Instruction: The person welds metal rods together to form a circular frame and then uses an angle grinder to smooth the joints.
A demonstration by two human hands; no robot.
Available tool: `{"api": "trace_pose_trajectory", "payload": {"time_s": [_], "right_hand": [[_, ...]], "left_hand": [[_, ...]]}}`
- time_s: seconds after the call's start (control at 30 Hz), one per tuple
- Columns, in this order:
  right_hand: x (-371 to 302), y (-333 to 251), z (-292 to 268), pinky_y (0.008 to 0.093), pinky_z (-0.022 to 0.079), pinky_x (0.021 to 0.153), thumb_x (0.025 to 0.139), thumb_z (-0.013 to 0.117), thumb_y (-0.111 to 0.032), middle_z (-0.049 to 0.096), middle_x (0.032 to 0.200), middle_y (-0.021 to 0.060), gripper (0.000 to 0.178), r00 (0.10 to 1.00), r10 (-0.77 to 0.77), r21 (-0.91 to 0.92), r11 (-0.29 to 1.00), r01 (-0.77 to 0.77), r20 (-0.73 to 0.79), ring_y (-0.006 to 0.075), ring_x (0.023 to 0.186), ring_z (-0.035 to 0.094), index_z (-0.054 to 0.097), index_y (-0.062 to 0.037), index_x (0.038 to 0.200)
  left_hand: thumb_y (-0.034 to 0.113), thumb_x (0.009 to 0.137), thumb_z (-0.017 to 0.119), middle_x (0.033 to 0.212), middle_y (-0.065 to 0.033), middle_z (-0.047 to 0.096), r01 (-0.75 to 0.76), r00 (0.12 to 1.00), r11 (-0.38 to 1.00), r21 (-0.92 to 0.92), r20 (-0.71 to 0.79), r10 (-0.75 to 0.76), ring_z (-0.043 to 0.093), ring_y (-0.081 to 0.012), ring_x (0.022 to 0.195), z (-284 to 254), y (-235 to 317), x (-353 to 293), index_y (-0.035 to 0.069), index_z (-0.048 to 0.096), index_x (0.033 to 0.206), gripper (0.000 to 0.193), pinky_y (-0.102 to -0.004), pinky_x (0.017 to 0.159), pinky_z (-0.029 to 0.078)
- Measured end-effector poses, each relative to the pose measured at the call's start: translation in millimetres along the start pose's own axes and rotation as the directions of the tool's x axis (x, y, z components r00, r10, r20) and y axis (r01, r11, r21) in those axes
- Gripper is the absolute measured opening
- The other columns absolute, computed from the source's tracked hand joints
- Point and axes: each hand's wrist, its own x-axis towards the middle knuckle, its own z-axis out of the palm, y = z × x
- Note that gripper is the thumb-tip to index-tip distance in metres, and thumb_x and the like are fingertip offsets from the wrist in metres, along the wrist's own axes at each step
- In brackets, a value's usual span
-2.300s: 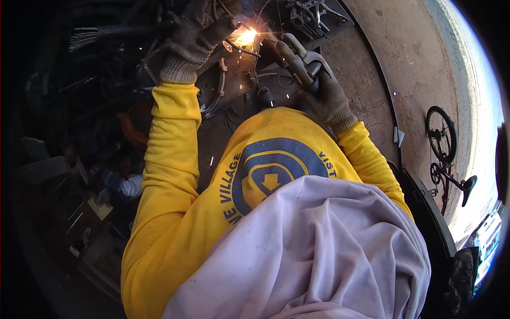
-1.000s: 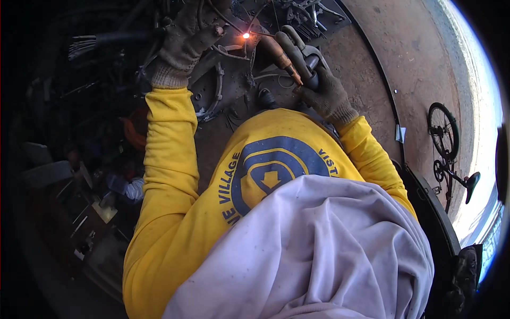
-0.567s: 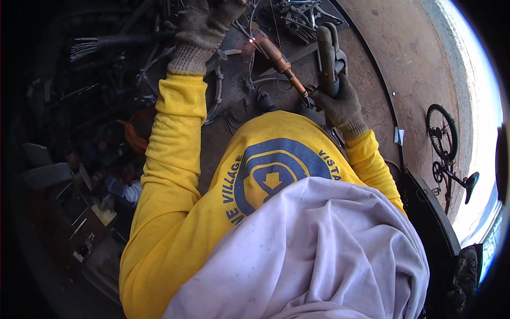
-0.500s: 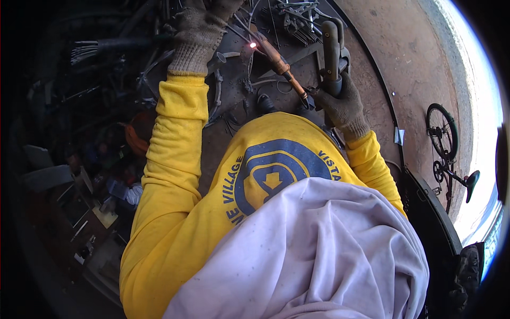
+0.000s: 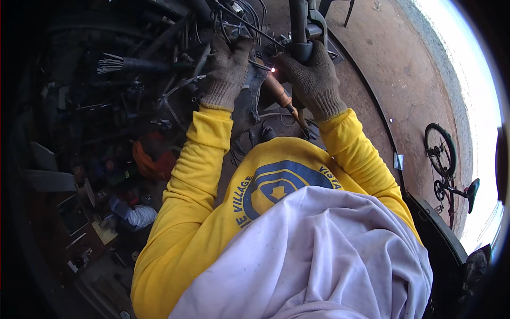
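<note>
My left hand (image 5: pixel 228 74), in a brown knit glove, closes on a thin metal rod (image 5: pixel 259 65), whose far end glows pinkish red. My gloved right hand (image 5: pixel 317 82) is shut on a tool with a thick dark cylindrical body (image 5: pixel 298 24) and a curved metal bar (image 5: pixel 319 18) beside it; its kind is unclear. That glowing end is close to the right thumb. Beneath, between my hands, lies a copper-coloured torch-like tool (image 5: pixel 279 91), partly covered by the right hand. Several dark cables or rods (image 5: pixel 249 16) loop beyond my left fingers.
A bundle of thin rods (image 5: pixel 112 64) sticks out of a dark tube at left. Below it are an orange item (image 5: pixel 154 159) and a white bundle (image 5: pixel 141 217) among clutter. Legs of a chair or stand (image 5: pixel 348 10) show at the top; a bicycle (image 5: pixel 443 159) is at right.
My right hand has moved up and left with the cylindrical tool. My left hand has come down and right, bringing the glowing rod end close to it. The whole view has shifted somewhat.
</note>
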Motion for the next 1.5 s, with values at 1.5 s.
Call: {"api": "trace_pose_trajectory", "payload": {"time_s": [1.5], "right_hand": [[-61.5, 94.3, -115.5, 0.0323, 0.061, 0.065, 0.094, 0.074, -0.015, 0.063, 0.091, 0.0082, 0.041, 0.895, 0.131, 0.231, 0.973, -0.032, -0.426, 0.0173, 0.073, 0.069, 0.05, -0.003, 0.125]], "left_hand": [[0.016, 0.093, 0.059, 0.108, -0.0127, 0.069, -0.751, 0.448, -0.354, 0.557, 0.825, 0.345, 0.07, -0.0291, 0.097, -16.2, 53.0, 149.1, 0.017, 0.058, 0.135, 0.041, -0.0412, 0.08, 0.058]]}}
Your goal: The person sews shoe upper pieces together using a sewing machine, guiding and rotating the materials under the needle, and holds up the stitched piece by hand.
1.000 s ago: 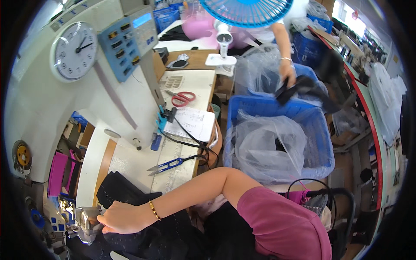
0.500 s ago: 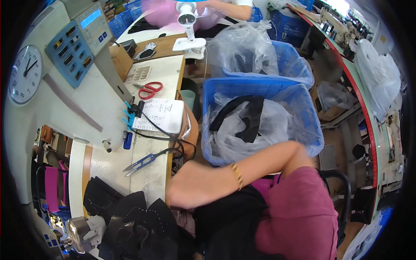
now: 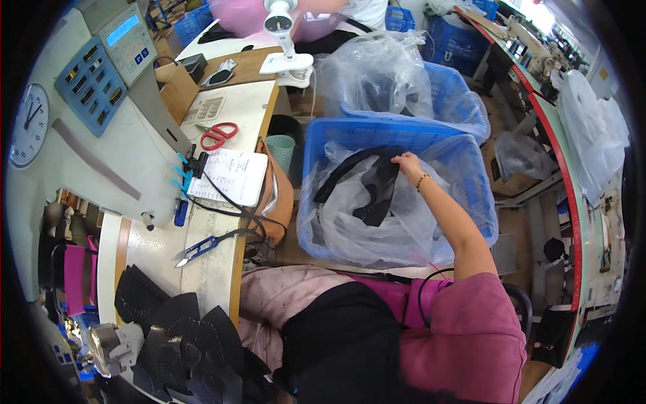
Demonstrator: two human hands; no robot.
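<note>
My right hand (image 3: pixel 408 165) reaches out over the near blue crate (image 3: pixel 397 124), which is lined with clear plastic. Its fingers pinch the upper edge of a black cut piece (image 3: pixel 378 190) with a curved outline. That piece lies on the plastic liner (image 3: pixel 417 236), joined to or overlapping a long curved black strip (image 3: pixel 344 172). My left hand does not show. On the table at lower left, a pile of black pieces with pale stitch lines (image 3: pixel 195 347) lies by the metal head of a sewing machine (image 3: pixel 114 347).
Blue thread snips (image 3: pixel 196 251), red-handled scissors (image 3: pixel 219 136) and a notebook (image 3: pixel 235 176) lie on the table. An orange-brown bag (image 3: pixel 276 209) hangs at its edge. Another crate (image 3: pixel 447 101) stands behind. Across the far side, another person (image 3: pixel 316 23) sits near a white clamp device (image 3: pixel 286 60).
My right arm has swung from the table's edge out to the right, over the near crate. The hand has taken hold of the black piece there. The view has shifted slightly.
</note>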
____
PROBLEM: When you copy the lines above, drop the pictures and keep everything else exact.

WRITTEN RESPONSE:
Instruction: The person welds metal rods together to form a circular frame and then uses an angle grinder to smooth the joints.
A demonstration by two human hands; no robot.
Available tool: `{"api": "trace_pose_trajectory", "payload": {"time_s": [_], "right_hand": [[_, ...]], "left_hand": [[_, ...]]}}`
- time_s: seconds after the call's start (control at 30 Hz), one per tuple
- Columns, in this order:
  right_hand: x (-371 to 302), y (-333 to 251), z (-292 to 268), pinky_y (0.008 to 0.093), pinky_z (-0.022 to 0.079), pinky_x (0.021 to 0.153), thumb_x (0.025 to 0.139), thumb_z (-0.013 to 0.117), thumb_y (-0.111 to 0.032), middle_z (-0.049 to 0.096), middle_x (0.032 to 0.200), middle_y (-0.021 to 0.060), gripper (0.000 to 0.178), r00 (0.10 to 1.00), r10 (-0.77 to 0.77), r21 (-0.91 to 0.92), r11 (-0.29 to 1.00), r01 (-0.77 to 0.77), r20 (-0.73 to 0.79), ring_y (-0.006 to 0.075), ring_x (0.023 to 0.186), ring_z (-0.035 to 0.094), index_z (-0.054 to 0.097), index_y (-0.062 to 0.037), index_x (0.038 to 0.200)
  left_hand: thumb_y (-0.034 to 0.113), thumb_x (0.009 to 0.137), thumb_z (-0.017 to 0.119), middle_x (0.033 to 0.212), middle_y (-0.065 to 0.033), middle_z (-0.047 to 0.096), r01 (-0.75 to 0.76), r00 (0.12 to 1.00), r11 (-0.38 to 1.00), r21 (-0.92 to 0.92), r20 (-0.71 to 0.79), r10 (-0.75 to 0.76), ring_z (-0.043 to 0.093), ring_y (-0.081 to 0.012), ring_x (0.022 to 0.195), z (-284 to 254), y (-235 to 317), x (-353 to 293), index_y (-0.035 to 0.069), index_z (-0.048 to 0.096), index_x (0.033 to 0.206), gripper (0.000 to 0.193), pinky_y (-0.102 to -0.004), pinky_x (0.017 to 0.159), pinky_z (-0.029 to 0.078)
- Measured end-effector poses, each relative to the pose measured at the call's start: translation in millimetres along the start pose's own axes and rotation as the directions of the tool's x axis (x, y, z components r00, r10, r20) and y axis (r01, r11, r21) in those axes
- Gripper is the absolute measured opening
- The other columns absolute, computed from the source's tracked hand joints
- Point and axes: each hand's wrist, its own x-axis towards the middle knuckle, its own z-axis out of the palm, y = z × x
- Note that gripper is the thumb-tip to index-tip distance in metres, and thumb_x and the like are fingertip offsets from the wrist in metres, along the wrist's own axes at each step
- In brackets, a value's usual span
-2.300s: 
-1.000s: 
-0.567s: 
-0.500s: 
+0.000s: 
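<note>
My left hand (image 5: pixel 228 74), in a brown knit glove, closes on a thin metal rod (image 5: pixel 259 65), whose far end glows pinkish red. My gloved right hand (image 5: pixel 317 82) is shut on a tool with a thick dark cylindrical body (image 5: pixel 298 24) and a curved metal bar (image 5: pixel 319 18) beside it; its kind is unclear. That glowing end is close to the right thumb. Beneath, between my hands, lies a copper-coloured torch-like tool (image 5: pixel 279 91), partly covered by the right hand. Several dark cables or rods (image 5: pixel 249 16) loop beyond my left fingers.
A bundle of thin rods (image 5: pixel 112 64) sticks out of a dark tube at left. Below it are an orange item (image 5: pixel 154 159) and a white bundle (image 5: pixel 141 217) among clutter. Legs of a chair or stand (image 5: pixel 348 10) show at the top; a bicycle (image 5: pixel 443 159) is at right.
My right hand has moved up and left with the cylindrical tool. My left hand has come down and right, bringing the glowing rod end close to it. The whole view has shifted somewhat.
</note>
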Motion for the next 1.5 s, with values at 1.5 s.
Call: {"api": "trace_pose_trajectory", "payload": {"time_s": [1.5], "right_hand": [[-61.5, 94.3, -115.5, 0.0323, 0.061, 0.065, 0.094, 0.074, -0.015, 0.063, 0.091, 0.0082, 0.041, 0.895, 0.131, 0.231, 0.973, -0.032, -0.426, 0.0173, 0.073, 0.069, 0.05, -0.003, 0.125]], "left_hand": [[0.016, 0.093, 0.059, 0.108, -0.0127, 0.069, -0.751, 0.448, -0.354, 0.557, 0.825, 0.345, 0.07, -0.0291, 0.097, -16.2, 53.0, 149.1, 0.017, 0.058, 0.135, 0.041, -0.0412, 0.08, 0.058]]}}
Your goal: The person sews shoe upper pieces together using a sewing machine, guiding and rotating the materials under the needle, and holds up the stitched piece by hand.
1.000 s ago: 
0.500 s ago: 
now: 
Demonstrator: two human hands; no robot.
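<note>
My right hand (image 3: pixel 408 165) reaches out over the near blue crate (image 3: pixel 397 124), which is lined with clear plastic. Its fingers pinch the upper edge of a black cut piece (image 3: pixel 378 190) with a curved outline. That piece lies on the plastic liner (image 3: pixel 417 236), joined to or overlapping a long curved black strip (image 3: pixel 344 172). My left hand does not show. On the table at lower left, a pile of black pieces with pale stitch lines (image 3: pixel 195 347) lies by the metal head of a sewing machine (image 3: pixel 114 347).
Blue thread snips (image 3: pixel 196 251), red-handled scissors (image 3: pixel 219 136) and a notebook (image 3: pixel 235 176) lie on the table. An orange-brown bag (image 3: pixel 276 209) hangs at its edge. Another crate (image 3: pixel 447 101) stands behind. Across the far side, another person (image 3: pixel 316 23) sits near a white clamp device (image 3: pixel 286 60).
My right arm has swung from the table's edge out to the right, over the near crate. The hand has taken hold of the black piece there. The view has shifted slightly.
</note>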

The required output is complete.